Brilliant bit of writing Nathan – I can smell it from here. Keep on trucking mate.
Brilliant bit of writing Nathan – I can smell it from here. Keep on trucking mate.
Enthralling! Almost makes it worth coming to work to read …! Keep it up mate!!
Thank you!
you’ve confirmed my preconceptions and proved that preconceptions are not always inaccurate. I look forward to hearing about the hassle index in other countries. The one with the lowest score might get a visit from me in the future.

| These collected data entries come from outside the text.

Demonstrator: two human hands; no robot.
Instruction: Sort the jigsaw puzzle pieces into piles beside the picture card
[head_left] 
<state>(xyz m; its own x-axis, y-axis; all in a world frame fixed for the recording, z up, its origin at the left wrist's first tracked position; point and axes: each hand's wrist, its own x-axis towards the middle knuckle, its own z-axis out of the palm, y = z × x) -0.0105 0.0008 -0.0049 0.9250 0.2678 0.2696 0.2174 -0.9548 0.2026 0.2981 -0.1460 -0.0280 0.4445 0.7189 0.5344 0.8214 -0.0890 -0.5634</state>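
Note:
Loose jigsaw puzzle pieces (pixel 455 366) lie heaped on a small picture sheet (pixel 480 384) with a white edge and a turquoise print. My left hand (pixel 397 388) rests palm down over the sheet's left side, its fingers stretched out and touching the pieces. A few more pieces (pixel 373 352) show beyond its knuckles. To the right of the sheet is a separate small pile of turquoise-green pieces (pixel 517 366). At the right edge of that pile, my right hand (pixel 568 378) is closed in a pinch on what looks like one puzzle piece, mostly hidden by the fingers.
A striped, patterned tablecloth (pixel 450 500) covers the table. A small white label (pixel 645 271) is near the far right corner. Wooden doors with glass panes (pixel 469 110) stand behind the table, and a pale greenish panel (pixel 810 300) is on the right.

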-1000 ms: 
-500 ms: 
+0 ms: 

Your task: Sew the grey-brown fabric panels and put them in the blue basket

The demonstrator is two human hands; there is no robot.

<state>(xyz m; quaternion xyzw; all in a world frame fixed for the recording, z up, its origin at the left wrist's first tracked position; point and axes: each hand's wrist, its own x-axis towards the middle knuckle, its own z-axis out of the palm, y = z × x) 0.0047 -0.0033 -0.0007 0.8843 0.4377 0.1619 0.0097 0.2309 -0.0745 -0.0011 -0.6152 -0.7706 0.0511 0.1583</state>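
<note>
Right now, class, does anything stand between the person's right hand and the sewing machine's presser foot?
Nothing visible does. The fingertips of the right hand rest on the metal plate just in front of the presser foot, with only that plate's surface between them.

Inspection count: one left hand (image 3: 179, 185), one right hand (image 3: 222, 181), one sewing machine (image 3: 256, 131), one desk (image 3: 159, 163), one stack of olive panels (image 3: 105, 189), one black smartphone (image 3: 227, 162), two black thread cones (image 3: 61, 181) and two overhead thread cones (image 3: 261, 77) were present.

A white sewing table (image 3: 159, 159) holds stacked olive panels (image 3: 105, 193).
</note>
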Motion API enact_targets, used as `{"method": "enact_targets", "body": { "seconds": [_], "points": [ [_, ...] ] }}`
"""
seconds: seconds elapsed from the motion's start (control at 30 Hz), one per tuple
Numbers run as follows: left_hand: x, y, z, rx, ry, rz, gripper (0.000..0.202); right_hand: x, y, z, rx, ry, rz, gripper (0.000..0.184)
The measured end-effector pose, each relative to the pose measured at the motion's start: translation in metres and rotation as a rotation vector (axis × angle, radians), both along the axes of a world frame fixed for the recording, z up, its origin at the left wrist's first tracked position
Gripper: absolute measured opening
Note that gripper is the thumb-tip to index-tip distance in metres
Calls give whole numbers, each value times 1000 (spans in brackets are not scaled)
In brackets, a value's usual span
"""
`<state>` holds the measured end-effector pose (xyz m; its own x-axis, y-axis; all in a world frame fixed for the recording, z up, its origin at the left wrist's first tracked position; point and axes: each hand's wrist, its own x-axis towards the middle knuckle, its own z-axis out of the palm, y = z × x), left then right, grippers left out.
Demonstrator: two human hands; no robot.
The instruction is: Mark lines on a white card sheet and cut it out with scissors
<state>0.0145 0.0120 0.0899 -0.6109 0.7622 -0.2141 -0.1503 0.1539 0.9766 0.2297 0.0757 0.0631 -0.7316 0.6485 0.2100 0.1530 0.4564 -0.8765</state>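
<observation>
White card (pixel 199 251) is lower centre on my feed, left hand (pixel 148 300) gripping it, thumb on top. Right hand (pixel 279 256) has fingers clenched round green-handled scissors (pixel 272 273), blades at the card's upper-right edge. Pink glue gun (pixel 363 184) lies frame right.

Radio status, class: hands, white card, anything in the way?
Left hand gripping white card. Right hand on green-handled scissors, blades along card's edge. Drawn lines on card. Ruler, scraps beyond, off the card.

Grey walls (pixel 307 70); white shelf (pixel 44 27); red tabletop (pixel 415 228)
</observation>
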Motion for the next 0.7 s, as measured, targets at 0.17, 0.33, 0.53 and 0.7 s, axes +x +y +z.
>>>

I’m worried that it comes across that no Indian people can be trusted – and that obviously couldn’t be further from the truth. I’m getting better at spotting con-artists and the like so I don’t even engage in conversation with them, and I have been shown great kindnesses innumerable times by many strangers here. I really don’t want to tar everyone with the same brush – but I suppose the reason it looks worse than it is is because it’s always the conmen etc that approach you – most decent people just keep themselves to themselves.
Hi Nathan, Remember us from Hampi? I’m just reliving our Indian experience through your site! Your impressions of Mumbai are sooo much our experience but we arrived there from NZ!!!! Our first night was accomodation in the middle of the slums ugh then in a dirty dirty expensive hotel in Colaba. We didn’t know what we had struck! And yes we were asked for milk powder and dined at Leopolds. We stayed in the Afonso in Panaji and liked it so much we were there a week, or were we just recovering from Mumbai? And yes the owner organised our taxi to the train station too (quite expensive!). Was the English chap who called every woman darling and sat on the roof terrace drinking Kingfisher still there? We loved our six weeks in India (in retrospect!)and want to return. Look forward to seeing you in NZ sometime. Cheers.